Of course, there are other anomalies. Sweet points out that South Americans are far paler than they should be if Old World populations are to be any judge. His explanation is simple: light skin evolves quickly via loss of function mutations while the original settlers of the Americas did not carry the fully complement of alleles necessary for black skin. Though Sweet doesn’t say it in so many words he is basically suggesting that gain of function mutations are rare relative to loss of function. There are two parameters which might explain the relative lightness or darkness (and overall homogeneity) of New World populations. First, settlement was relatively recent, so there hasn’t been enough time for evolution to work. Of course the copious evidence of recent human evolution suggests that this isn’t really a major issue. Rather, the bigger problem was likely that extant genetic variation was reduced by a population bottleneck. Over time this variation would be replenished by mutation, but this is a slow process. Tropical populations of the New World are not only lighter than one would expect, they also display a far stockier and “northern” build than they should if form followed from function. This suggests evolutionary lag on many characteristics due to the low genetic diversity combined with the particular time frame over which evolution could occur (but even here, do note that there is a skin color gradation from the tropics to the temperate zones in the New World among indigenous peoples).

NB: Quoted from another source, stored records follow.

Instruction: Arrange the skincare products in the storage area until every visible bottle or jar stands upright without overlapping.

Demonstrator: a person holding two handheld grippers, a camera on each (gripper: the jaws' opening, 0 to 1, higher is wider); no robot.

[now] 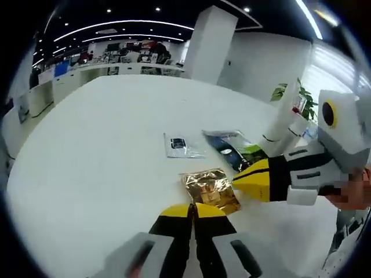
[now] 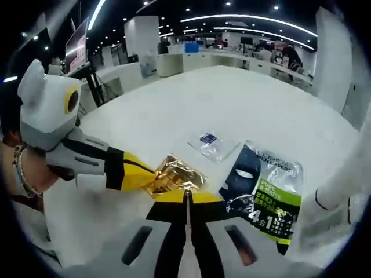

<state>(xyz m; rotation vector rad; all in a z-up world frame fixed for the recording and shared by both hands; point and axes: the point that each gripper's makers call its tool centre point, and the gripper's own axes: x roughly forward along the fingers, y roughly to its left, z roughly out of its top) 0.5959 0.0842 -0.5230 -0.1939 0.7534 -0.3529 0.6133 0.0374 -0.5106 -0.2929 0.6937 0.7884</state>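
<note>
Crinkled gold foil sachet (image 1: pixel 211 190) lies flat on the white table (image 1: pixel 98 156), just ahead of the left gripper (image 1: pixel 192 209), whose yellow-tipped jaws are pressed together with nothing between them. The right gripper (image 2: pixel 186 196) has its jaws closed too, their tips at the sachet's near edge; whether they pinch foil cannot be told. Beyond sit a small clear sachet with a blue label (image 2: pixel 213 145) and a black-and-green printed face-mask packet (image 2: pixel 265 194), its lower corner cut off. Packet print mostly illegible.
</note>
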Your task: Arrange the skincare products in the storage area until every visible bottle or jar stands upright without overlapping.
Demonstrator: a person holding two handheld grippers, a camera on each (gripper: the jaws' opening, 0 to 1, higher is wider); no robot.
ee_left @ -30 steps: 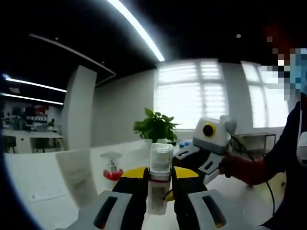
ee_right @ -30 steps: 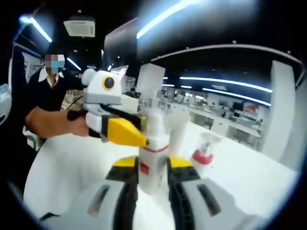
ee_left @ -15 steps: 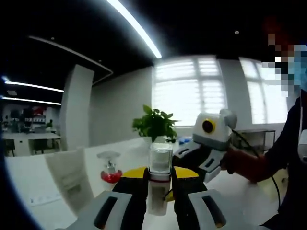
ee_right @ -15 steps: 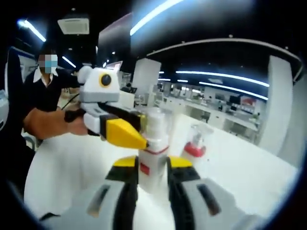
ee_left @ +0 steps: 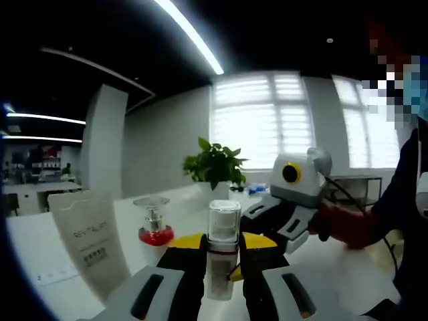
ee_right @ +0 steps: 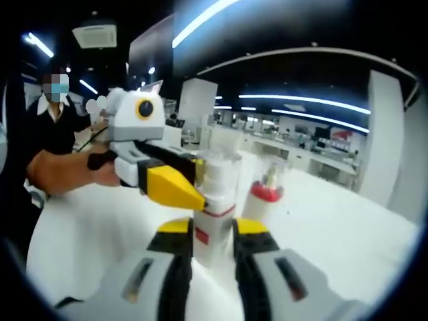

I don’t expect this model to explain all the details. Some theorists have offered other hypotheses. For example, Peter Frost puts the focus on sexual selection. Peter’s thesis is basically that particular ecological conditions in Ice Age Europe, the low-latitude continental tundra, resulted in specific social patterns which forced females to compete for the attention of males (there was a shortage of males, but the constraints of the ecosystem limited mating patterns to monogamy). All things equal I tend to favor more ecological resolutions to questions of phenotypic evolution than sexual selective ones because the evolutionary dynamics of the latter seem to be so chaotic and difficult to characterize. Judith Rich Harris has a different spin insofar as she believes that mothers selected lighter skinned infants because they found them beautiful. I am generally skeptical of this explanation simply because beauty does not emerge from a vacuum. Of course these factors are not eliminated by the selective forces sketched out above, and it seems likely that evolutionary forces are multivalent (Frost in particular focuses upon hair color as opposed to skin color for his frequency dependent sexual selection model).
Overall, this a good time to be interested in questions about normal human phenotypic variation. The tools are manifold and triangulating to the most plausible explanation is far easier than in the past simply because various methods are on hand. Me, I’m taking my Vitamin D pills, and perhaps I’ll get me some cod oil.